Bumble bee with pollen from Cucurbita crop
By Sue Chan & Nigel E. Raine
Pumpkin and squash crops (Cucurbita spp.) are entirely dependent upon insect pollinators for reproduction. These crops have staminate (male or pollen producing) flowers and pistillate (female or pollen receiving) flowers that each last a single day. Pollen must be transferred by insects from the staminate to the pistillate flowers to produce a marketable fruit. Nectar and pollen production in these crops is copious and they are attractive to many insects for that reason. Our study focused on the pollen produced by squash flowers.
In Ontario, Canada, the most important pollinator of pumpkin and squash crops is the wild hoary squash bee (Eucera pruinosa), a ground-nesting, solitary bee that is also a pollen specialist on plants in the Cucurbita genus. In many parts of its present range, including Ontario, the only source of pollen for this bee species is Cucurbita crops because no wild Cucurbita are present. Although they do visit flowers and provide pollination services, male hoary squash bees do not participate in harvesting pollen to feed to their offspring. Because of this, in this study we focused on female hoary squash bees only.

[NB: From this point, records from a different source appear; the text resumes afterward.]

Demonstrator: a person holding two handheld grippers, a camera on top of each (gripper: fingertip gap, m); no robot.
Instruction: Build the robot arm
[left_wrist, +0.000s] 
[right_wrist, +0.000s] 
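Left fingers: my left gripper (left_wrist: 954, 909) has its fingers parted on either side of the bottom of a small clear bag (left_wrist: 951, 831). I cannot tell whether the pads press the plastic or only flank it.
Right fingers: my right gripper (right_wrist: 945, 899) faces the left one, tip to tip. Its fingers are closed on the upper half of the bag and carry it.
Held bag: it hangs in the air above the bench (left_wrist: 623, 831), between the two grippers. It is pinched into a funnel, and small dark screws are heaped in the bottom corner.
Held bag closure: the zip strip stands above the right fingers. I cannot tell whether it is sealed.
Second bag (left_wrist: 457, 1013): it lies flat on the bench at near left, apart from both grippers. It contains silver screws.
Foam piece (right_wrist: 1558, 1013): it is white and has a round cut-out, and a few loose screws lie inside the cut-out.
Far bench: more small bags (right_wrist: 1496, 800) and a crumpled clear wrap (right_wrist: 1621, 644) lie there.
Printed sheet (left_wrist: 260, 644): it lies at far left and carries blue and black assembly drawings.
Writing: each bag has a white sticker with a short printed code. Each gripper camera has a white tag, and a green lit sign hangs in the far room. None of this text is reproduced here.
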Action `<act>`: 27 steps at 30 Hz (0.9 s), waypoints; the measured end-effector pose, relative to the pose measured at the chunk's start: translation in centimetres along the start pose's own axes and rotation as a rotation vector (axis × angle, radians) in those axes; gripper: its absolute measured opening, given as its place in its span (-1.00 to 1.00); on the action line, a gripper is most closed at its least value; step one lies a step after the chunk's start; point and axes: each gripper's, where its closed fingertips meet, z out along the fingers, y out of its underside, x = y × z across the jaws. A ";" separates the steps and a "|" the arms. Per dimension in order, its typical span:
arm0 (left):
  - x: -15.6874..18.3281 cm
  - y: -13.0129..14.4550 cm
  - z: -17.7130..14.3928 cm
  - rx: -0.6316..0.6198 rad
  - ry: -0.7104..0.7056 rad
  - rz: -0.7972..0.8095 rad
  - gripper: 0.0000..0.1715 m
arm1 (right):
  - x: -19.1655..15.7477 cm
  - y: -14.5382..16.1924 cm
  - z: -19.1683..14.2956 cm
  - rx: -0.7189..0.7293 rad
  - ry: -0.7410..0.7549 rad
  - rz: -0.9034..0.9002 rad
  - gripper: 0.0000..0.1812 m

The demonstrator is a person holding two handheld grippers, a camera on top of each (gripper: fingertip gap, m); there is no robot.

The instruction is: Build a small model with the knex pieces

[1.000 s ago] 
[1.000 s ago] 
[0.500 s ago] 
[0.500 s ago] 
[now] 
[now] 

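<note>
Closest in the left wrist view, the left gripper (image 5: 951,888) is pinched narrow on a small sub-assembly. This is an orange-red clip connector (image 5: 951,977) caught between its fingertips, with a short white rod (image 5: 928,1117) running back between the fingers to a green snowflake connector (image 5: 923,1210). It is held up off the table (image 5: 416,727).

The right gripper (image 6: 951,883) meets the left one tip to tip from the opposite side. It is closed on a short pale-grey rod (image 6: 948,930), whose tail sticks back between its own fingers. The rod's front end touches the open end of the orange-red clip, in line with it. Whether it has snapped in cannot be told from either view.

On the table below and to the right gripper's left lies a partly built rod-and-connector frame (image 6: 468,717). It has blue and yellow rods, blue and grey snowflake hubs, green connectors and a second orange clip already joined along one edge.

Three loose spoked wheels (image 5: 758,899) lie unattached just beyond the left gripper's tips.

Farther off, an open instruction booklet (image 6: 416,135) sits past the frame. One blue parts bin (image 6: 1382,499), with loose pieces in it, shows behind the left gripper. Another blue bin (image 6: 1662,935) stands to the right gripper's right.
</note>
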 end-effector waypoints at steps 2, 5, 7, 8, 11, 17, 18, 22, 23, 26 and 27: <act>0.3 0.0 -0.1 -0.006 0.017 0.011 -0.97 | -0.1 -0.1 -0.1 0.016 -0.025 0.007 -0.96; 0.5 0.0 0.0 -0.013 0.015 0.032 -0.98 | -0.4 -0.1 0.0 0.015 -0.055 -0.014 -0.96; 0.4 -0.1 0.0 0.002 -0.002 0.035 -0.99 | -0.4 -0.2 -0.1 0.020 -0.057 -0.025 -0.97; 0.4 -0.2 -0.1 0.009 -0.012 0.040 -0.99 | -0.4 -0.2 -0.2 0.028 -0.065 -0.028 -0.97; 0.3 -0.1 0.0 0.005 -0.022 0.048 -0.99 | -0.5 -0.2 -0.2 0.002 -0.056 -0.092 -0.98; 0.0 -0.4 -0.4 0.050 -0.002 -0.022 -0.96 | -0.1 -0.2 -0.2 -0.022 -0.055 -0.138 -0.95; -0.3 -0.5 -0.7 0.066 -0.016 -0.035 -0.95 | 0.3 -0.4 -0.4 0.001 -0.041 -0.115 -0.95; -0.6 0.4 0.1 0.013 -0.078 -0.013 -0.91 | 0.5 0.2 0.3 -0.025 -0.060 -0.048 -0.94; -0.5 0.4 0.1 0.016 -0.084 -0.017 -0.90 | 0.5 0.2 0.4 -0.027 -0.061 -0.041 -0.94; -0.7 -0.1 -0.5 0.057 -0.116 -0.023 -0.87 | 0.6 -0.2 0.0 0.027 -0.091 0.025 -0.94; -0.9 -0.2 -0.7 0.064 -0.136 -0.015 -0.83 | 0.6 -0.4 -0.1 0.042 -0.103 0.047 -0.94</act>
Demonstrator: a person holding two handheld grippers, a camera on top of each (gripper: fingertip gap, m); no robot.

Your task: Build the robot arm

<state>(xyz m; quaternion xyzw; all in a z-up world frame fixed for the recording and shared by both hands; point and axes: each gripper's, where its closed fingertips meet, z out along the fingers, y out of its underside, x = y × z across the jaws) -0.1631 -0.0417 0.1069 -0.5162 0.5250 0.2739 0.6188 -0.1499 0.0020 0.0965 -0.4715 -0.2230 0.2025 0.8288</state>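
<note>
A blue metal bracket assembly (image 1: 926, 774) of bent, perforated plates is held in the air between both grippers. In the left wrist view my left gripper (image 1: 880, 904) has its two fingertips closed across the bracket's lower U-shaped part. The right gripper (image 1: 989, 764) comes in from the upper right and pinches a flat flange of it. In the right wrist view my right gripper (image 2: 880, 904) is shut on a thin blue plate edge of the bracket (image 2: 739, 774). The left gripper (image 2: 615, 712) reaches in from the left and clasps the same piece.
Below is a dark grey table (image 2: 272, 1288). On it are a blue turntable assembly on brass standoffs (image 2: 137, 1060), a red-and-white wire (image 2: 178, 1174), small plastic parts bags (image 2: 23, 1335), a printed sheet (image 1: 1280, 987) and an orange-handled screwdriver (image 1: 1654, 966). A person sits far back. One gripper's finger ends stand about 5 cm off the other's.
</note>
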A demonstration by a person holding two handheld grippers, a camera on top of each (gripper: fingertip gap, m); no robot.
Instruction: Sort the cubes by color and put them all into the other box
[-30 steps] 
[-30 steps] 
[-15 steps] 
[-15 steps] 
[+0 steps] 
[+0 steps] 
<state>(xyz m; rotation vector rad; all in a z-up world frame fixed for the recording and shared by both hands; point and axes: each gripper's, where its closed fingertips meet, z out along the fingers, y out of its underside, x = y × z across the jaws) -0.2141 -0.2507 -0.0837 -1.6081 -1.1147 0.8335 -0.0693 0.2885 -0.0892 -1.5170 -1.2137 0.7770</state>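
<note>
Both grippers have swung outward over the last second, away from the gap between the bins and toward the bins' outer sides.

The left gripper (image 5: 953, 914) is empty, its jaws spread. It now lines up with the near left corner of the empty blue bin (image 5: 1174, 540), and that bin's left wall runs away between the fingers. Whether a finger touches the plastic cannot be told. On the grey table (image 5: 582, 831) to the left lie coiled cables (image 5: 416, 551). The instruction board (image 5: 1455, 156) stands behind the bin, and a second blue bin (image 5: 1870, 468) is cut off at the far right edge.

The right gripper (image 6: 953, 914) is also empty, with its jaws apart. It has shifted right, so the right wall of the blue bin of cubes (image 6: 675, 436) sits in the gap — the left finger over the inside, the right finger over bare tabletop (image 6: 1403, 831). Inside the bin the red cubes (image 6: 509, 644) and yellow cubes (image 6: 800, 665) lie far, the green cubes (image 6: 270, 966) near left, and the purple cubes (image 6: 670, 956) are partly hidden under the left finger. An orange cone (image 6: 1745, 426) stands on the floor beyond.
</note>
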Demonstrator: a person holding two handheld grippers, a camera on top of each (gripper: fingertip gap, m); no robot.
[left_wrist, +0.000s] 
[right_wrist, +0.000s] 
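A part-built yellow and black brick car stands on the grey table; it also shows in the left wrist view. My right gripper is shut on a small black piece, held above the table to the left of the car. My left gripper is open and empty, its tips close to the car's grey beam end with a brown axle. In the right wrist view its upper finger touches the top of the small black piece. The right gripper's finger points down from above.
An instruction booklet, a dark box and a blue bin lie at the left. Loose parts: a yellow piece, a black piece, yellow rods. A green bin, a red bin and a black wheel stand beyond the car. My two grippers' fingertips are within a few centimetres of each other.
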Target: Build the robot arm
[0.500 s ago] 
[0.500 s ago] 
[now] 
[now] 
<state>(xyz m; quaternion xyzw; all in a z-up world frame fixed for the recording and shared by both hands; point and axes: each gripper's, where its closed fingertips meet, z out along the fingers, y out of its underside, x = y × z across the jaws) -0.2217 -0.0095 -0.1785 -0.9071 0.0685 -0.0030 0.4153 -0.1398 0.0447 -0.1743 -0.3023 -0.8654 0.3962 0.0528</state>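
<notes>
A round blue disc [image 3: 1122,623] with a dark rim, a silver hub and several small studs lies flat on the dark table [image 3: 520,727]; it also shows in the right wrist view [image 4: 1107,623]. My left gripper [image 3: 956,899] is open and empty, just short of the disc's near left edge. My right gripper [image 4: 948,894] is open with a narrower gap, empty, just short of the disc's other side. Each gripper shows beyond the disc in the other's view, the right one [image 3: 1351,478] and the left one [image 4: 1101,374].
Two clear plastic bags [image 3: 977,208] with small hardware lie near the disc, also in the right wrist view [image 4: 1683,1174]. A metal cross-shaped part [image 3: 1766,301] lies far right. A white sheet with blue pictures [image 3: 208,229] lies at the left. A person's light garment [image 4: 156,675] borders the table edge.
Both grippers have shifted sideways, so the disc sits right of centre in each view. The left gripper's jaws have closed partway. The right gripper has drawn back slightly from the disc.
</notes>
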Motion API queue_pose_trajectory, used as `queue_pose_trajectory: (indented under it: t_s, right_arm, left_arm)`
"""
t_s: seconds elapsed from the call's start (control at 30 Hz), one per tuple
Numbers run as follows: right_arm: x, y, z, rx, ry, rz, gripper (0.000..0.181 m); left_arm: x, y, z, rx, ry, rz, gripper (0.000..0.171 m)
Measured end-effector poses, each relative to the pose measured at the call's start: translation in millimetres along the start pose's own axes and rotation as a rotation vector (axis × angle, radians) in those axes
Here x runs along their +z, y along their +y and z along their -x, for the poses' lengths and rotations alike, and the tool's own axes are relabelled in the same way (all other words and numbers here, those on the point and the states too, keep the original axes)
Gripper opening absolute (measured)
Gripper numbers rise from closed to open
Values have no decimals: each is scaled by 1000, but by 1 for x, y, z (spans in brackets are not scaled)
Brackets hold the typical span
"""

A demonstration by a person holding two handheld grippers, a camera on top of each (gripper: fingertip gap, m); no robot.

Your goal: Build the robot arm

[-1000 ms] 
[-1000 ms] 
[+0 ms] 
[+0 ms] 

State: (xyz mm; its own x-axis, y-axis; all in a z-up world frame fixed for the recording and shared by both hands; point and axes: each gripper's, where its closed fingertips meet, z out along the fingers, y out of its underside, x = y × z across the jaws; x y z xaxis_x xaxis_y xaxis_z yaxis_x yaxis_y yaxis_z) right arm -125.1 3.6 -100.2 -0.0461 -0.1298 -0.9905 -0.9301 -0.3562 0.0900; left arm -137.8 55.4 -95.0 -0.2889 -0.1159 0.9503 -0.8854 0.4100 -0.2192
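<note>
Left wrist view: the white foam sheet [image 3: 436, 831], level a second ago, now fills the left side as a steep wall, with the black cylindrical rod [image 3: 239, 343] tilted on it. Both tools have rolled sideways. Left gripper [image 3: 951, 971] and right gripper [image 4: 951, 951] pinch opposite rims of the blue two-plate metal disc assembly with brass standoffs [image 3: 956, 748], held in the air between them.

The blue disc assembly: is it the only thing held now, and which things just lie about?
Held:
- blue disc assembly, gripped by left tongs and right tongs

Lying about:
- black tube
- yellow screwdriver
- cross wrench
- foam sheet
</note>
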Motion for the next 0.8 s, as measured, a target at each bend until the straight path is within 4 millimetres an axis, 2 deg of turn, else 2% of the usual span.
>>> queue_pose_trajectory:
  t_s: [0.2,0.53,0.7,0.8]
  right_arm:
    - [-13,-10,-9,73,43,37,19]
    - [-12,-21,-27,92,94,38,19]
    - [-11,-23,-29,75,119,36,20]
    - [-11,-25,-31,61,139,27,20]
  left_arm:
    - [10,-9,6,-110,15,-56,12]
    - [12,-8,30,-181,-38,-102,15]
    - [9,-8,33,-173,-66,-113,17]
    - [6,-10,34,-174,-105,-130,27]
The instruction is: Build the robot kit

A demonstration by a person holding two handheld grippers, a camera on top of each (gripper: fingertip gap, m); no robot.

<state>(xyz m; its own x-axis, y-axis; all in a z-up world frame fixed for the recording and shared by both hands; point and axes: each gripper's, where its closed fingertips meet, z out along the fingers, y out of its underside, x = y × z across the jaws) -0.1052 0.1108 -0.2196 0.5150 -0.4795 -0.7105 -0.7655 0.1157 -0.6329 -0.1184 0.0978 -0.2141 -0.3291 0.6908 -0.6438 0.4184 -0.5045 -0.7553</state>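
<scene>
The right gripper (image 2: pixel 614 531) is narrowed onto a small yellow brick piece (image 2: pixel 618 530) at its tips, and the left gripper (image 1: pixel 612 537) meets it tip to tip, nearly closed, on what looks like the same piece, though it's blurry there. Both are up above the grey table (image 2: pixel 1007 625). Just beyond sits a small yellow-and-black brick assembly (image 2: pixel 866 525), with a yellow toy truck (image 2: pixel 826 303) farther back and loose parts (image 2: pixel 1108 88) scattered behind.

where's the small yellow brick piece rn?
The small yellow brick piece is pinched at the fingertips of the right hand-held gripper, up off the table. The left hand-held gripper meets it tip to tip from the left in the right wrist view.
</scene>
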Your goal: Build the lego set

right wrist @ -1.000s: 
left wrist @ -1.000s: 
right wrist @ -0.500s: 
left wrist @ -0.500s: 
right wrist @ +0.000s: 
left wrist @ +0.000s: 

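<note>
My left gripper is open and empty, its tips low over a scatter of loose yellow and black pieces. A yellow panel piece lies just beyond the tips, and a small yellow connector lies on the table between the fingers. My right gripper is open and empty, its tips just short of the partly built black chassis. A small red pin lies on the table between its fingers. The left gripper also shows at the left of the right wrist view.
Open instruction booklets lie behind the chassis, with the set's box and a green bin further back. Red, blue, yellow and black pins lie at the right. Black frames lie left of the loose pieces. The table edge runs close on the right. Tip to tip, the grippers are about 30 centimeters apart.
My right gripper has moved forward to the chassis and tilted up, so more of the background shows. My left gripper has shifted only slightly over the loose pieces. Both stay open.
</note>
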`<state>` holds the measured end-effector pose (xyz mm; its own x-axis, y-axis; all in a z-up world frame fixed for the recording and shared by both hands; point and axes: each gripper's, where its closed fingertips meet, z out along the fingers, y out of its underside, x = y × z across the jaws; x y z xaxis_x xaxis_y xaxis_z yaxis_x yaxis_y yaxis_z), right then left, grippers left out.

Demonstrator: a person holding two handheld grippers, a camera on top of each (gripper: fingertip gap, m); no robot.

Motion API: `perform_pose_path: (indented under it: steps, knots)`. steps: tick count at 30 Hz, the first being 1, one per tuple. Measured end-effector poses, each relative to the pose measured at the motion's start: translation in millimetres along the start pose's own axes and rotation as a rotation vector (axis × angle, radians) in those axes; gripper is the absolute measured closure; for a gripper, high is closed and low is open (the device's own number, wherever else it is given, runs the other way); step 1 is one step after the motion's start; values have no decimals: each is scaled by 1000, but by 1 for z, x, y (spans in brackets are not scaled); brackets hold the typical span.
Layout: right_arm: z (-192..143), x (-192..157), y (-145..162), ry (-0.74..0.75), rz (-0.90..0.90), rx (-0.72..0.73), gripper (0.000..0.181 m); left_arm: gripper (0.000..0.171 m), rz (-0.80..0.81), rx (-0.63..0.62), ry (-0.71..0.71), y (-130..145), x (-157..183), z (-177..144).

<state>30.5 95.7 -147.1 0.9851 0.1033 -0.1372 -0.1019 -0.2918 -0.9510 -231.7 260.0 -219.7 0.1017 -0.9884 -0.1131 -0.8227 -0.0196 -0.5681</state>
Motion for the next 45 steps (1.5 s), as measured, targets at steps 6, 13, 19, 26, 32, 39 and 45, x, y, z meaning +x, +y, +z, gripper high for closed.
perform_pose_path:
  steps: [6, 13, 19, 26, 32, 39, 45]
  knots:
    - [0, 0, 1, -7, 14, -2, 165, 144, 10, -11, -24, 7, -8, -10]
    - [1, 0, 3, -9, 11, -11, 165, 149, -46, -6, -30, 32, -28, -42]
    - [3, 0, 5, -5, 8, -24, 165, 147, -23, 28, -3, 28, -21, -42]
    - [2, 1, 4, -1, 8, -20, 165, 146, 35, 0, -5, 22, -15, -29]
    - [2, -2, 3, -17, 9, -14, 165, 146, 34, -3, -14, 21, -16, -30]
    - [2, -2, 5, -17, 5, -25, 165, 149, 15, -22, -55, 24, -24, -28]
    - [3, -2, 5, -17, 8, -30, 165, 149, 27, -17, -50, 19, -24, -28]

As such, in this context we have a unique opportunity to study pollen partitioning between a crop plant and a wild pollinator. In this cropping system, to evaluate how pollen is partitioned between the plant’s reproductive needs (to set seed and produce a viable marketable fruit) and the bee’s reproductive needs (to produce viable offspring), we measured pollen production by staminate (pollen producing) squash flowers, the pollen dislodged from the anthers and lost as waste due to the activities of bees in staminate squash flowers, squash pollen loads collected by female squash bees in a single foraging trip, and the number of pollen grains in fully provisioned hoary squash bee nest cells.
We then compared these to the crop’s pollination requirements (2500 pollen grains deposited on a stigma for maximum pollination) as reported in the literature and the flower sex ratio of acorn squash (2 staminate flowers to 1 pistillate flower). Under these circumstances, each staminate flower would contribute 1250 pollen grains to each pistillate flower for the purposes of plant reproduction.
In this pollination system study, which excludes all bees except female hoary squash bees, the plant incurs costs to produce pollen to ensure its own reproduction via insect pollination. These costs could be considered the cost of pollination services by the bee. Overall, we found that about 13% (2,136 pollen grains) of the total pollen produced by the staminate flowers was wasted. Of the remaining 14,160 pollen grains, 1,250 grains (~9%) were needed to maximize pollination, leaving 12,910 pollen grains (~91%) available to hoary squash bee females to provision cells in their underground nests where they raise their offspring. As such, using the services of hoary squash bees, the crop incurs about tenfold cost in pollen grains to achieve maximum pollination of about 2,500 pollen grains per pistillate flower.
Female hoary squash bees need about 63,000 pollen grains, (or all the pollen produced by about 5 staminate flowers after waste and pollination needs have been accounted for) to fully provision a nest cell before they can lay an egg in it. In reality, a single bee likely visits many more than 5 flowers as other females are also competing for the pollen resources and as pollen resources decline over the day. On average, the female bees carry about 3000 pollen grains into their nests from a single foraging trip. This means that a female must make about 21 foraging trips before she can amass enough pollen to produce a single offspring.
By weighing live female squash bees and the pollen loads they carry in a single foraging trip, we also found that the average amount of pollen a female hoary squash bee could carry in a single foraging trip was about 4% of her body mass. This is fairly low compared to many other wild bees who carry 7-64% of their body weight in pollen in a single foraging trip.
The information provided here contributes to the discussion about costs to plants for insect pollination services by providing an example of a concrete pollen budget for crop-wild pollinator system. However, where both male and female hoary squash bees and many other bee species are present, waste may be higher and pollen available to any single species may be lower, depending on the density of pollinator populations with respect to available pollen resources. However, it should be noted that in Ontario, Canada, hoary squash bees are the first species to begin foraging on the squash flowers when they open at dawn, followed by bumble bees, and long before honey bees or many other small solitary bees are present in large numbers, giving them the advantage of first access to pollen on the crop flowers.